Day 60 today. It’s hard to believe I’ve been here for 60 days. It’s tough, because I know life goes on. Life is happening and it’s passing me by as I go through my daily routine, that is nothing of substance. My family and friends are continuing on with life without me. It’s depressing when you think about it. But, I just focus on the positives. What I have learned, how I have changed, and the stronger person I have become. I remember, it’s only temporary. I have so much love and support backing me and a wonderful family to go home to. Not too many women in here can say that, unfortunately.
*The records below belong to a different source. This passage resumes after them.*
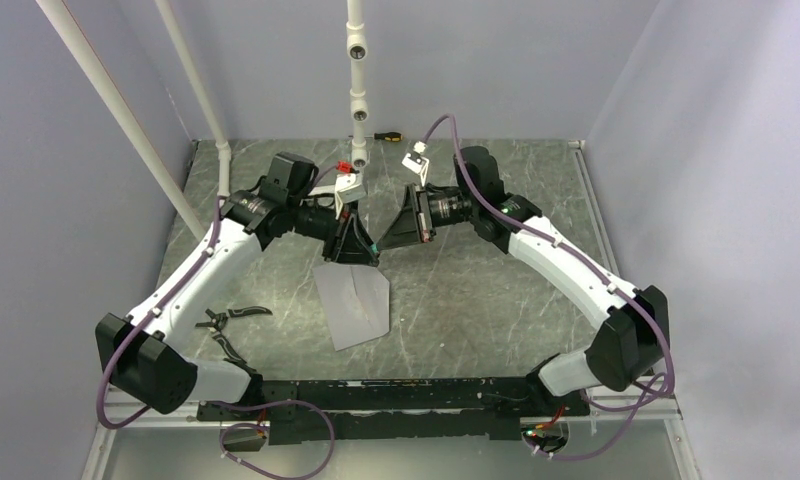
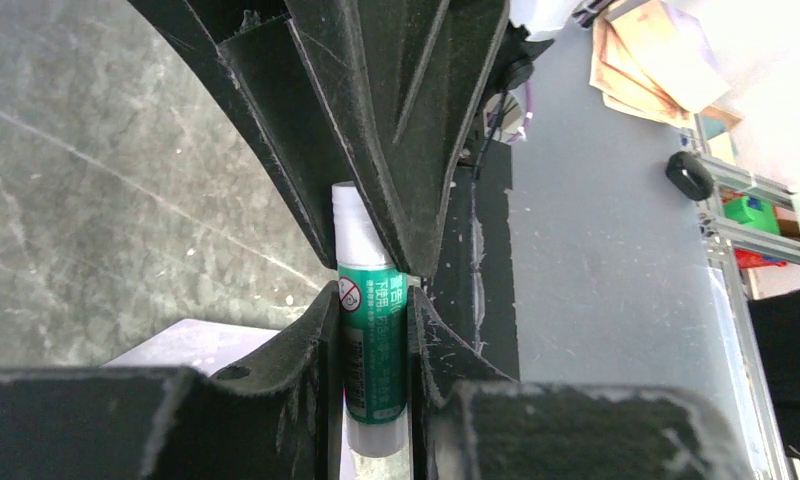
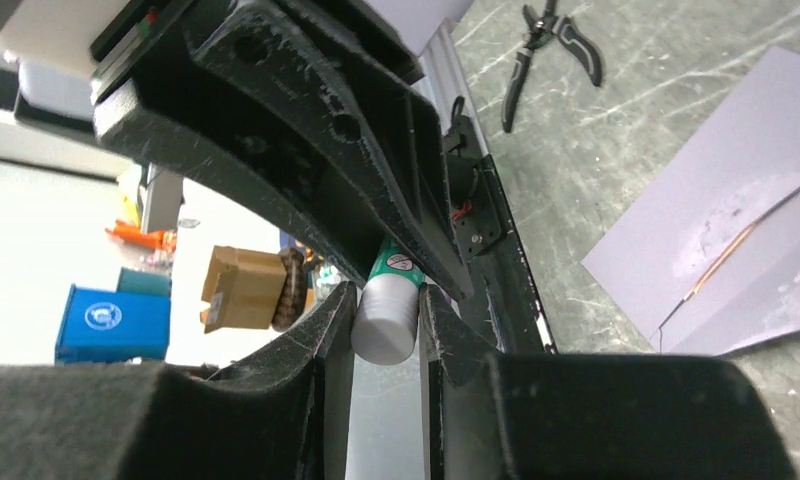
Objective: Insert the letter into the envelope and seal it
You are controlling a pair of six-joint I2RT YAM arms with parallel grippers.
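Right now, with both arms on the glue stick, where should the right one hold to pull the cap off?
On the white cap itself, coming in end-on, opposite the left gripper. The left jaws clamp the glue stick round its green body, so only the smooth white end sticks out free. The right gripper is shut there now, in line with the stick.

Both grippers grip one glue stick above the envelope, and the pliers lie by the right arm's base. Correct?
Not quite. The pliers lie by the left arm's base, as the top view shows. The rest holds: the left gripper and the right gripper both grip the glue stick above the envelope.
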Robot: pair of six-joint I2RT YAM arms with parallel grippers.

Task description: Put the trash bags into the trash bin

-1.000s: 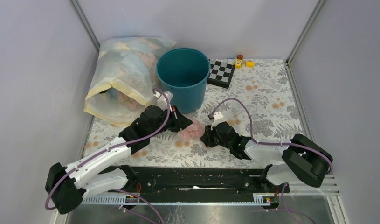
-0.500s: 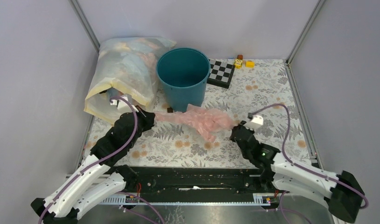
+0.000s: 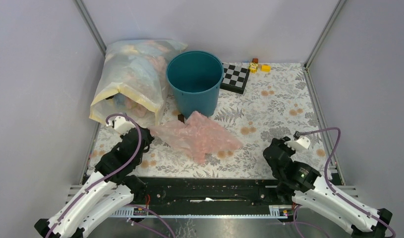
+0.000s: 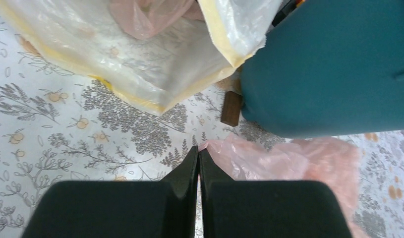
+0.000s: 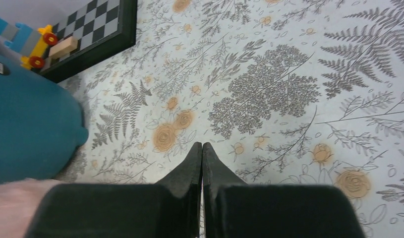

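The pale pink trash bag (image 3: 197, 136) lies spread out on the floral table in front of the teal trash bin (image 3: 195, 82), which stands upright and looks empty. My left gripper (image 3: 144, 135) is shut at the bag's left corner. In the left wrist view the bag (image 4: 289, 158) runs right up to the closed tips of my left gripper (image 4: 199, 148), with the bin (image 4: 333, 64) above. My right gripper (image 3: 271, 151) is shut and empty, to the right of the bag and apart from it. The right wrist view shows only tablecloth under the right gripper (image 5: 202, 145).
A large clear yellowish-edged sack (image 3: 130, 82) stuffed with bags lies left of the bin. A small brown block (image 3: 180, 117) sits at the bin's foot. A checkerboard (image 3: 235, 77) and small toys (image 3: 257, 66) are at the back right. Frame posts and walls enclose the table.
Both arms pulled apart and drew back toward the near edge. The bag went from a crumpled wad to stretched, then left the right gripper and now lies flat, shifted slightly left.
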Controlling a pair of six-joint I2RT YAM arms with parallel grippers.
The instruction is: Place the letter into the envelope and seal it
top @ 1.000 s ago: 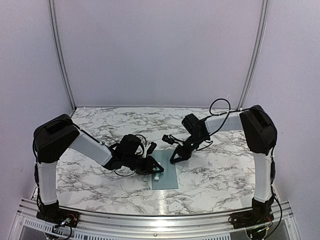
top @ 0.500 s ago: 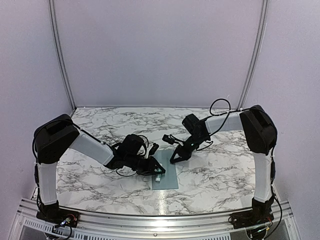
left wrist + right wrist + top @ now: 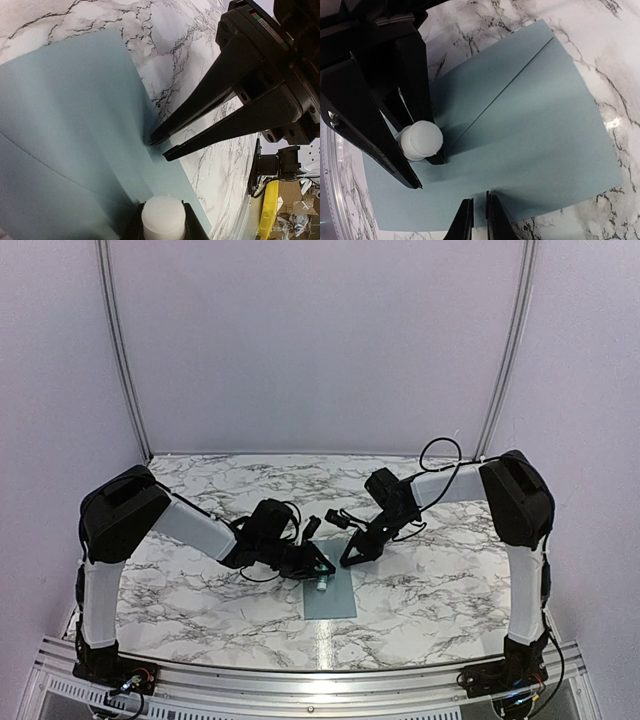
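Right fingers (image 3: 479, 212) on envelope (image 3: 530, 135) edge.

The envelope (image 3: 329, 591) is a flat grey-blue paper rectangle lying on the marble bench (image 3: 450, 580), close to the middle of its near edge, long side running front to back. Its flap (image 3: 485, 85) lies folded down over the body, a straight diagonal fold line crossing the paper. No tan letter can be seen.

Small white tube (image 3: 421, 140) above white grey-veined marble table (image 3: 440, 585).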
They have to do their time alone and when they get out, they face the reality where they will go, live, eat, what are they going to do, fight to get their kids back, try and find a job, all the harsh realities of life they will face.
I found out today that Las Colinas actually offers a pre-release class that helps women find housing, services, employment assistance, and give you clothing vouchers. I am not sure how many women get to participate, because these services and classes are offered in the small re-entry part of the facility. Not the detention part of the facility. But, it’s a start and I hope this can be expanded in the near future to help more women.
I have been helping my bunkie out with listening and talking to her about her Dad. Just being there for her as she grieves. Then she just found out that CPS is trying to take her kids. There’s a court date in December. Her kids are together and are well taken care of by her Sister, so I helped her out and we reached out to counseling about it. The counselor came and brought her paper work for guardianship and is assisting my bunkie with everything to insure her kids stay together and with her Sister. Then we got her signed up to get her GED. She starts class on Monday and I promised to help her with her homework and study for the exams. Then on her own, she signed up for NA meetings. She said she’s ready to turn her life around and do something. She wants to make her Dad proud. She plans on becoming an inmate worker next month, after she gets her meds taken care of. I am really happy for her. I think she’s really going to do it. The death of her Dad really hurts, but I think it was a blessing for her and the wake up call she needed. I am glad I could help her and be there for her. I hope she is successful with her second chance.